I hope the liturgy police will not go into orbit over this one, nor should the cash registers of Almy spin. We need no new vestments nor formal rituals to put strong lay priests into liturgical parades. Lay priests function as priests far more often outside the church than inside it.
Melchizedek is as big a ‘problem’ for rabbinical scholars as for Christians. All Hebrew priests are supposed to be associated with Aaron or Levi, yet Melchizedek predates them.
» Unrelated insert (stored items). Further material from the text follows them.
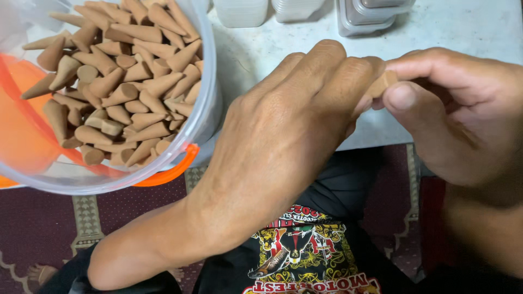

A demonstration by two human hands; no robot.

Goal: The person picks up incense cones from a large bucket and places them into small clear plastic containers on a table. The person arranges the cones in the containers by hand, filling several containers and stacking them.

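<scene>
Both hands meet over the white worktop (463,27): left hand (283,136) and right hand (457,103) pinch one brown cone (384,83) between fingertips (only its blunt end shows), just beside the clear bucket (210,109) heaped with cones.

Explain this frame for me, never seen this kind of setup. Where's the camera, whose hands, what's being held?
There is no machine here: a person works with two bare hands, and the single picture comes from a camera worn on their head, looking down past their lap.

The left hand and right hand meet over the edge of a white table. Between them they pinch one small brown cone; only its blunt end shows, the rest is hidden by the fingers.

At upper left is a clear plastic bucket with an orange handle, full of brown cones of the same kind. Along the table's far edge stand clear plastic containers, cut off by the frame. Below are a dark printed shirt and a maroon patterned carpet.
</scene>
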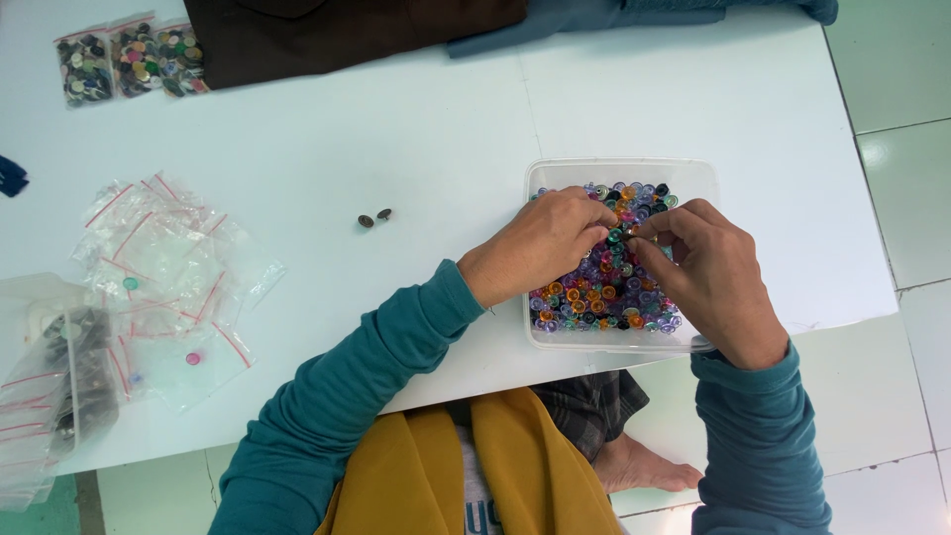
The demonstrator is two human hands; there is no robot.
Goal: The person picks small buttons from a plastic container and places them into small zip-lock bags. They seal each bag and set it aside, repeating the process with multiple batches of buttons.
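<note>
Both your hands work over the clear rectangular plastic tub (555,173) heaped with small round translucent buttons (594,292) in purple, orange, green and pink. Your left hand (540,243) and right hand (708,267) meet fingertip to fingertip above the middle of the heap. They pinch what looks like a single small greenish button (616,236) between them. The grip looks closed on it, though the fingers cover most of the piece.

Progress, as a judgement: early.
- The tub under your hands is still close to full.
- Well off to the left of your left hand lies a loose spread of clear zip bags with red seal strips (163,263). Most look flat and unfilled. One shows a lone green button (130,283), another a lone pink one (193,359).
- Beyond your left hand, on the bare white table (396,119), sit two small dark metallic buttons (374,217), apart from everything else.
- Far beyond and left, three small bags already packed with dark mixed buttons (131,57) lie side by side.

Hard to make out:
- Whether you hold one button or two pressed together.
- The near edge of the tub, hidden beneath your right wrist.
- At the far left edge, a bagged dark mass (84,381) is cut off by the frame; its contents are unclear.
- Dark brown cloth (347,35) and blue cloth (594,18) at the far side run out of view.
</note>
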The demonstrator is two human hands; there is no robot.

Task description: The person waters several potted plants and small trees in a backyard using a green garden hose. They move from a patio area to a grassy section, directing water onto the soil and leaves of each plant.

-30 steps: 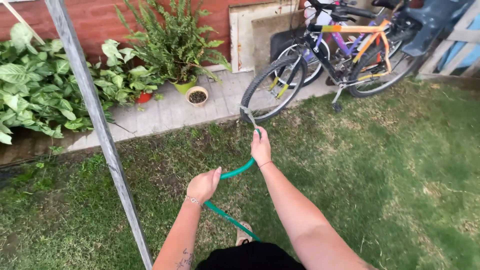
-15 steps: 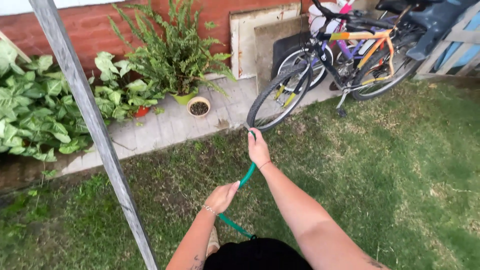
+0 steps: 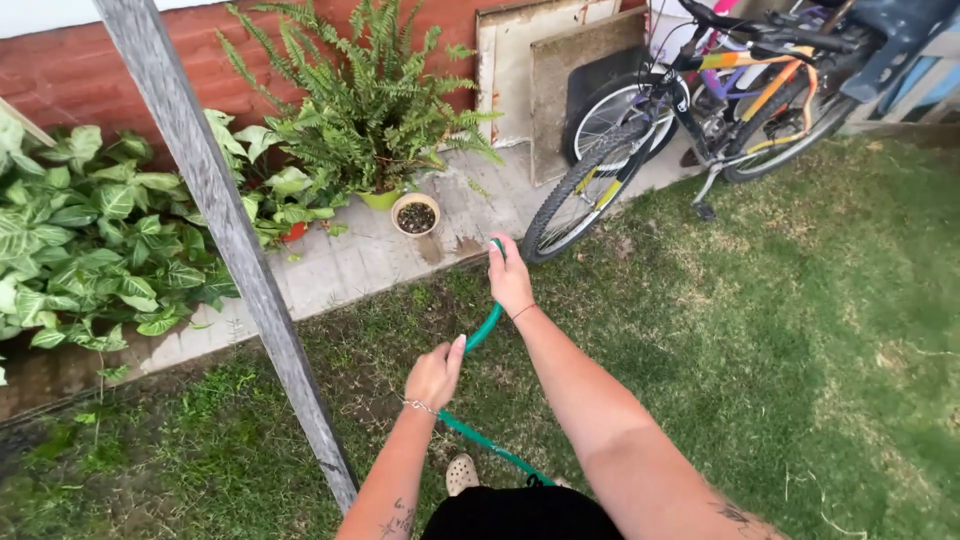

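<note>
since the earlier frame the view had swung closer to the paved strip, so the fern and small pot sat nearer the middle, and the right hand had stayed forward on the hose while the left hand kept its place lower down. lawn (image 3: pixel 800 330) filled most of the right and lower view, with the brick wall (image 3: pixel 60 75) running across the top. a grey wooden post (image 3: pixel 230 240) leaned diagonally across the left side. broad-leaved plants (image 3: pixel 90 240) crowded the left edge, and a fern (image 3: pixel 370 110) stood in a green pot against the wall. a bicycle (image 3: pixel 690 120) was parked at the top right, its front wheel resting where the paving met the grass. flat boards (image 3: pixel 555 70) leaned on the wall behind it. the green hose (image 3: pixel 483 328) ran from below the person's body up between both hands toward the paving. the right hand (image 3: pixel 510 275) was wrapped shut around the hose's far end, just short of the paving edge. the left hand (image 3: pixel 435 375) sat lower, fingers curled loosely with the hose passing just beside and under it; whether it truly gripped the hose could not be told. a small round pot (image 3: pixel 416 215) of dark soil stood on the paving, near the right hand.
</note>
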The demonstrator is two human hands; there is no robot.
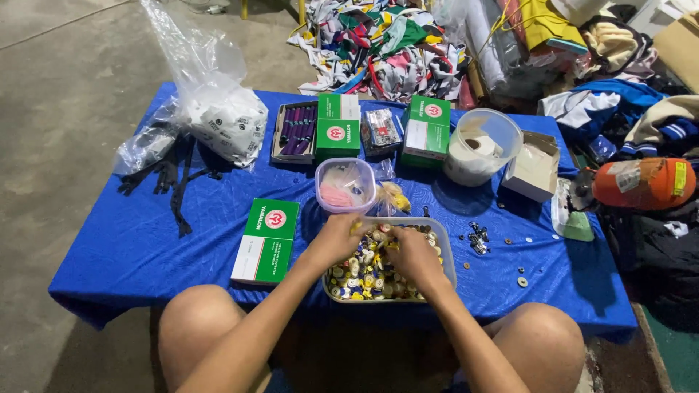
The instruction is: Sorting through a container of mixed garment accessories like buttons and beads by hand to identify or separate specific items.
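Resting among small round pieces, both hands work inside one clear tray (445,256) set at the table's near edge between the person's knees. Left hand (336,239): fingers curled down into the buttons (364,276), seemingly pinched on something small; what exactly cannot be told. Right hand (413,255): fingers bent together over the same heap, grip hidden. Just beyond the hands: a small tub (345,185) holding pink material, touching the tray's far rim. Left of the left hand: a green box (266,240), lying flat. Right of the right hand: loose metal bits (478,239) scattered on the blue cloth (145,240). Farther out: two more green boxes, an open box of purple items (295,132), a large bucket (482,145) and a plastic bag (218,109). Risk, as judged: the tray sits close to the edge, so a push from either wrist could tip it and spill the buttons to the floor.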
He showed up to Abram (Genesis 14:18-20) even before Abram became Abraham, and Abram gave tithes to him acknowledging his priesthood to be from God.
Enjoy the enigma. Later in Hebrews (chapter 13) Saint Paul counsels us to be hospitable to strangers, because sometimes strangers are angels incognito. Celebrate the Melchizeks incognito among the laity.
Several points in today’s readings counsel us not to be on power trips. The playwright of Job has God tell Job not to get uppity. Saint Paul warns priests that it is their humility, not their grandeur, that allows them to function ontologically as God’s surrogates. In Mark’s gospel, Jesus explains that if you want to be first in the God’s kingdom, you must be the slave of all.
Don’t you love Scripture’s honesty even with the sins of the Holy Apostles?
It is small wonder that James and John provoked a snit among the other ten when they tried to cut a private deal with Jesus to make themselves to have the major positions next to him when he comes into his glory. Like the writer(s) of today’s collect and like the playwright in creating God’s speech in Job 38, James and John misunderstood what power is in God’s realm. “Whoever wishes to become great among you must be your servant.”